The Black Guy Dies First explores the Black journey in modern horror cinema, from the fodder epitomized by Spider Baby to the Oscar-winning cinematic heights of Get Out and beyond. This eye-opening book delves into the themes, tropes, and traits that have come to characterize Black roles in horror since 1968, a year in which race made national headlines in iconic moments from the enactment of the 1968 Civil Rights Act and Martin Luther King Jr.’s assassination in April. This timely book is a must-read for cinema and horror fans alike.
About the Author
Dr. Robin R. Means Coleman is Northwestern’s vice president and associate provost for diversity and inclusion. An internationally prominent and award-winning scholar, Dr. Coleman’s work focuses on media studies and the cultural politics of Blackness. Dr. Coleman is the author of Horror Noire: Blacks in American Horror Films from the 1890s to Present and African American Viewers and the Black Situation Comedy: Situating Racial Humor. She is coauthor of Intercultural Communication for Everyday Life. She is the editor of Say It Loud: African American Audiences, Media, and Identity and coeditor of Fight the Power: The Spike Lee Reader. She is also the author of a number of other academic and popular publications. Dr. Coleman is featured in, and executive produced, the critically acclaimed documentary film Horror Noire which is based on her book Horror Noire: Blacks in American Horror Films from the 1890s to Present.
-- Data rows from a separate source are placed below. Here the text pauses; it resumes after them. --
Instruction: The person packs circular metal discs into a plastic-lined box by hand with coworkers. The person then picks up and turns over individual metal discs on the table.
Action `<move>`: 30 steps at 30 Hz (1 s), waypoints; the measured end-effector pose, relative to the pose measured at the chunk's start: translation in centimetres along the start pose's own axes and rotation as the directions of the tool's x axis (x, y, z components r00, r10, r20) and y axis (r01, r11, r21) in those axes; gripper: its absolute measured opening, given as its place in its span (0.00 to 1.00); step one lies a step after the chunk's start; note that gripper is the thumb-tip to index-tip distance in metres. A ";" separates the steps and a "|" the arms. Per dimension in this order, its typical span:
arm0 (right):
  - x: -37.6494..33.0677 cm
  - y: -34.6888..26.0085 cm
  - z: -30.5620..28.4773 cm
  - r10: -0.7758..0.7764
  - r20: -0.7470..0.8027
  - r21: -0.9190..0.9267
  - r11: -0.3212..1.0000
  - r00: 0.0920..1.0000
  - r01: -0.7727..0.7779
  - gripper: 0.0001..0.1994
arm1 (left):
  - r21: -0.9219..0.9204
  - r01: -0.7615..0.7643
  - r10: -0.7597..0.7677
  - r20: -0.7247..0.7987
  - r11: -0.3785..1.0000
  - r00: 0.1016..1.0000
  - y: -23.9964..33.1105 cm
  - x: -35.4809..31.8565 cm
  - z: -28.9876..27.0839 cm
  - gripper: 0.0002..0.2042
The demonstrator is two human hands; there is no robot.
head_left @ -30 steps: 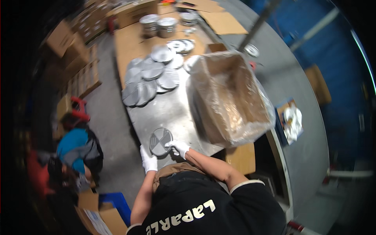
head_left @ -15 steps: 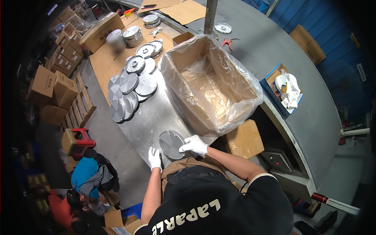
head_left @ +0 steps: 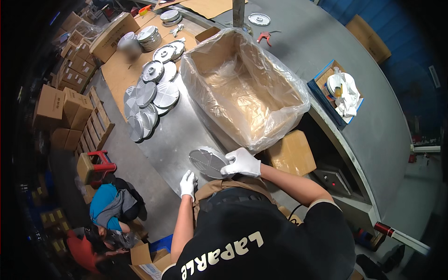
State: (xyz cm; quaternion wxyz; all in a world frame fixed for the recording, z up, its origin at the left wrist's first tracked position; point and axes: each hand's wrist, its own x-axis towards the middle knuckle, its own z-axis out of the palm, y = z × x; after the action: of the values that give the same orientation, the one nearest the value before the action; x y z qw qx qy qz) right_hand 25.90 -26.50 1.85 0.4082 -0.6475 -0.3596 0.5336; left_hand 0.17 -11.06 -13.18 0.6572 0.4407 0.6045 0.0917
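Observation:
A round grey disc [head_left: 205,161] with a patterned, slotted face is tilted up above the near end of the metal table. My right hand [head_left: 243,163], in a white glove, grips its right edge with thumb and fingers. Beside the table's near left edge, my gloved left hand [head_left: 188,184] holds nothing, its fingers apart and just short of the disc. Farther along the table lies a spread of similar discs [head_left: 146,94], overlapping one another; some show a raised hub [head_left: 152,71]. Right of these stands a large carton [head_left: 242,88] lined with clear plastic.
Stacked discs [head_left: 149,38] stand at the table's far end. On the grey worktop to the right are red-handled pliers [head_left: 264,37], a single disc [head_left: 259,19] and a small box [head_left: 337,95] with a tub and tissue. Two people [head_left: 109,205] crouch at lower left near a red stool [head_left: 101,161].
My right hand has raised and tilted the disc away from the tabletop. My left hand has shifted slightly right, closer to it. The whole view has moved a little.

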 end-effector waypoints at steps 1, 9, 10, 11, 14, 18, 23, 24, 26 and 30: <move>-0.6 0.0 -0.4 0.026 -0.014 0.063 0.998 1.000 -0.025 0.10 | 0.031 0.009 -0.010 0.022 0.999 1.000 0.0 0.0 0.1 0.23; -2.8 -1.9 -1.9 0.004 -0.057 0.234 0.972 0.998 0.009 0.11 | 0.065 -0.077 0.069 0.119 0.995 0.990 0.5 1.1 2.3 0.19; -3.0 -2.5 -2.2 0.000 -0.057 0.186 0.983 0.998 0.011 0.11 | 0.079 -0.100 0.091 0.107 0.992 0.990 0.6 1.1 2.5 0.18; -3.0 -3.1 -2.4 0.032 -0.055 0.120 0.992 0.998 -0.026 0.11 | 0.067 -0.122 0.115 0.108 0.990 0.988 0.6 0.9 2.6 0.18; -2.4 -4.4 -2.0 -0.013 -0.086 0.289 0.957 0.996 0.038 0.09 | 0.092 -0.188 0.178 0.099 0.978 0.979 0.8 0.3 2.5 0.19; 0.1 -4.1 0.3 -0.016 -0.109 0.186 0.982 0.994 0.036 0.10 | 0.017 -0.019 0.018 0.054 1.000 0.998 1.4 -1.2 2.1 0.21; 4.4 -1.4 4.4 0.049 0.002 0.430 0.901 0.999 -0.045 0.06 | -0.571 0.204 -0.051 0.272 0.795 0.961 3.9 -2.9 1.4 0.22; 5.4 -0.9 5.0 0.143 0.043 0.500 0.854 0.989 -0.146 0.07 | -0.686 0.221 0.070 0.369 0.694 0.927 4.0 -3.2 1.3 0.23; 6.8 -0.4 6.2 0.335 0.134 0.621 0.705 0.933 -0.343 0.08 | -0.802 0.252 0.255 0.443 0.542 0.860 3.9 -3.3 0.9 0.23; 6.4 -0.7 6.3 0.344 0.102 0.310 0.881 0.933 -0.358 0.15 | -0.753 0.096 0.143 0.245 0.651 0.959 1.9 -2.3 -0.8 0.22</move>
State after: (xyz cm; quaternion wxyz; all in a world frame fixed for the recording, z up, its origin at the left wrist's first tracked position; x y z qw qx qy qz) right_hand 20.81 -19.56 -0.61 0.3972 -0.6142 -0.1531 0.6645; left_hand -0.36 -11.09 -10.10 0.8587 0.1422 0.4047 0.2803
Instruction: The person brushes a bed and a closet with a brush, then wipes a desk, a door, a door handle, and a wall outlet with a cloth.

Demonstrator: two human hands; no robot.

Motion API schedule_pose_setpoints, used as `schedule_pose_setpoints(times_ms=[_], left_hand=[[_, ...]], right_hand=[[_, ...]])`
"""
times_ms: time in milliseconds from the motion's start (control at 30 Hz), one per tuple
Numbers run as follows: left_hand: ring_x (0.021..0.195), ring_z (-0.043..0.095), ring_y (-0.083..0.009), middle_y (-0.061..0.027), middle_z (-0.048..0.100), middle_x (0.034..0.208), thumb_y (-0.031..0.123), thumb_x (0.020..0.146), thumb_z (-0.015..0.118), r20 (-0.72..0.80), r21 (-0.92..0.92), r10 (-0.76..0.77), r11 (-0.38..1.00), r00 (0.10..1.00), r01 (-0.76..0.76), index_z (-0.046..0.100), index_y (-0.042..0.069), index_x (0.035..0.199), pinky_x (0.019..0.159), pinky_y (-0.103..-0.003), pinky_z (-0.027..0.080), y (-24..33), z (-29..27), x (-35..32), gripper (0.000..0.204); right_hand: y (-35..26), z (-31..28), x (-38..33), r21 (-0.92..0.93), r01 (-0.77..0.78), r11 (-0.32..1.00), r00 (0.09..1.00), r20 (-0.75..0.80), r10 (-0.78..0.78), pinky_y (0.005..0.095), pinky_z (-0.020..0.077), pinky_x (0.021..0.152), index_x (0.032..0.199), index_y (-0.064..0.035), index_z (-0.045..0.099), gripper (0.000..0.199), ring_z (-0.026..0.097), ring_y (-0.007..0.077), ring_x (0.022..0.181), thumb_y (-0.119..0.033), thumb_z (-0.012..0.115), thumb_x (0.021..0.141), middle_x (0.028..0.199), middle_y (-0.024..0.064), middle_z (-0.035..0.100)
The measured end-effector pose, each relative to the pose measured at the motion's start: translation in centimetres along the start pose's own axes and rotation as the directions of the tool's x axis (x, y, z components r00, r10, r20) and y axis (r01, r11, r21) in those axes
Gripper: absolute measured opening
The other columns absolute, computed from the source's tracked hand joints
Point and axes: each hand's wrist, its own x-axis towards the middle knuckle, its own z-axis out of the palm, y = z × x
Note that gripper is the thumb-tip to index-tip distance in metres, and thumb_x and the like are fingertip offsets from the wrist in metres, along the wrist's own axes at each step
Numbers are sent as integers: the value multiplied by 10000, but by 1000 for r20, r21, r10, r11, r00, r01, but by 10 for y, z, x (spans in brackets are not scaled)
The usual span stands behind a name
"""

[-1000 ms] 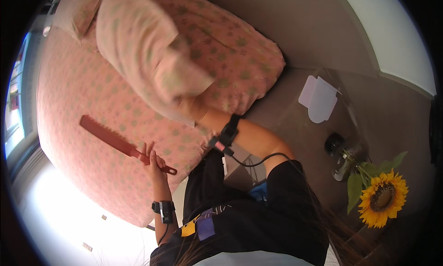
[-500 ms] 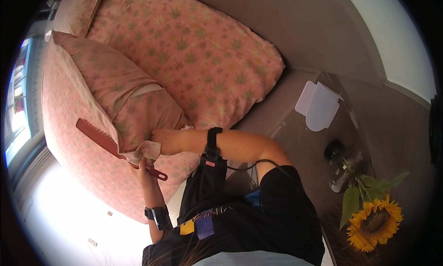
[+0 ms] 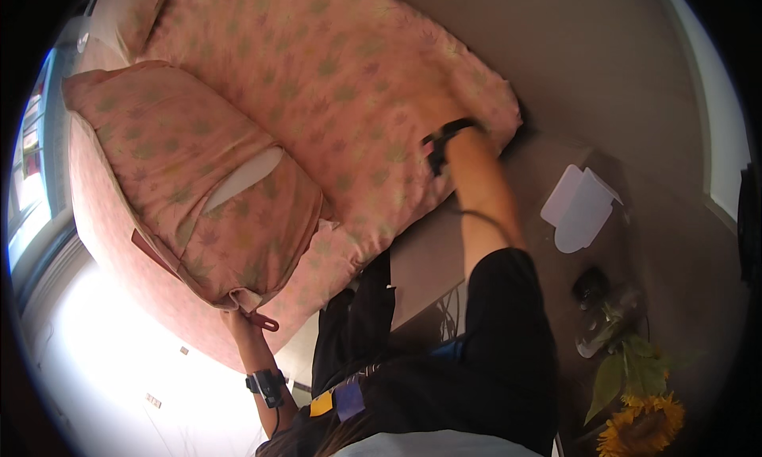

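A pink pillow (image 3: 159, 132) with a leaf print stands tilted on the bed, a white strip of its filling showing through a gap in the cover. My left hand (image 3: 236, 322) is closed at the pillow's bottom corner, around the handle of a red long-handled brush (image 3: 264, 322). The pillow corner touches these fingers; whether they pinch it too I cannot tell. Most of the brush head hides behind the pillow, with a bit showing at its left edge. Over the pink bedding (image 3: 317, 68), my right hand (image 3: 432, 88) is smeared by motion, its fingers unreadable.
Another pillow (image 3: 127, 17) lies at the far left. On the brown surface at right are a pale folded card-like object (image 3: 579, 207), a clear glass vase (image 3: 595, 334) lying beside a dark round object (image 3: 591, 286), and a sunflower (image 3: 641, 425).
My right hand has left the pillow's corner and swung far and right over the bedding. The pillow now covers more of the brush, which my left hand still holds.
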Motion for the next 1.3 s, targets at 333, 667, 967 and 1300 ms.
schedule_pose_setpoints(times_ms=[333, 667, 967, 1300], left_hand=[[519, 486, -77, -35, 534, 719, 304, 749, 709, -3, -49, -12, 999, 1000, 11, 533, -14, 1007, 415, -194, 380, -4, -3, 8, 446], [388, 397, -84, 17, 426, 523, 306, 745, 717, 137, 30, 2, 1000, 991, -6, 561, -8, 878, 332, -203, 294, 14, 6, 1, 375], [455, 444, -59, -5, 513, 632, 177, 725, 704, 209, -55, 32, 998, 977, -21, 553, -15, 910, 403, -190, 335, 11, 16, 15, 307], [414, 411, -58, 26, 449, 537, 182, 781, 667, 280, -131, 27, 991, 960, 11, 548, 16, 805, 372, -192, 306, 1, 15, 23, 206]], right_hand=[[-24, -7, 8, -638, -538, 551, 842, -437, 317, 468, 303, 974, 1354, -114, 292, 564, 325, 272, 1253, -371, 472, 885, 1298, 115, 411], [60, -50, -90, 32, -853, 520, 423, -541, 727, 414, 434, 874, 1210, -114, 503, 444, 539, 346, 1049, -403, 384, 895, 1214, 123, 540], [73, 26, -94, 673, -649, 353, 144, -347, 927, 353, 413, 544, 1266, -142, 421, 638, 484, 206, 589, -611, 421, 833, 678, 76, 505], [17, -10, -128, 679, -715, 166, 434, 245, 867, 249, 209, 367, 883, -135, 571, 546, 254, 89, 415, -661, 468, 779, 517, -50, 328]])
Mark H. Harris is an entertainment journalist who has written about cinema and pop culture for over twenty years for New York magazine, Vulture, Rotten Tomatoes, About.com, PopMatters, Salem Horror Fest, Napster, MadAtoms, Pretty Scary, Ugly Planet, and THEiNDI. A lifelong horror fan, he created the website BlackHorrorMovies.com in 2005 as the premier online source chronicling the history of Black representation and achievement in horror cinema. He was a featured commentator in the acclaimed documentary Horror Noire and the Shudder series Behind the Monsters.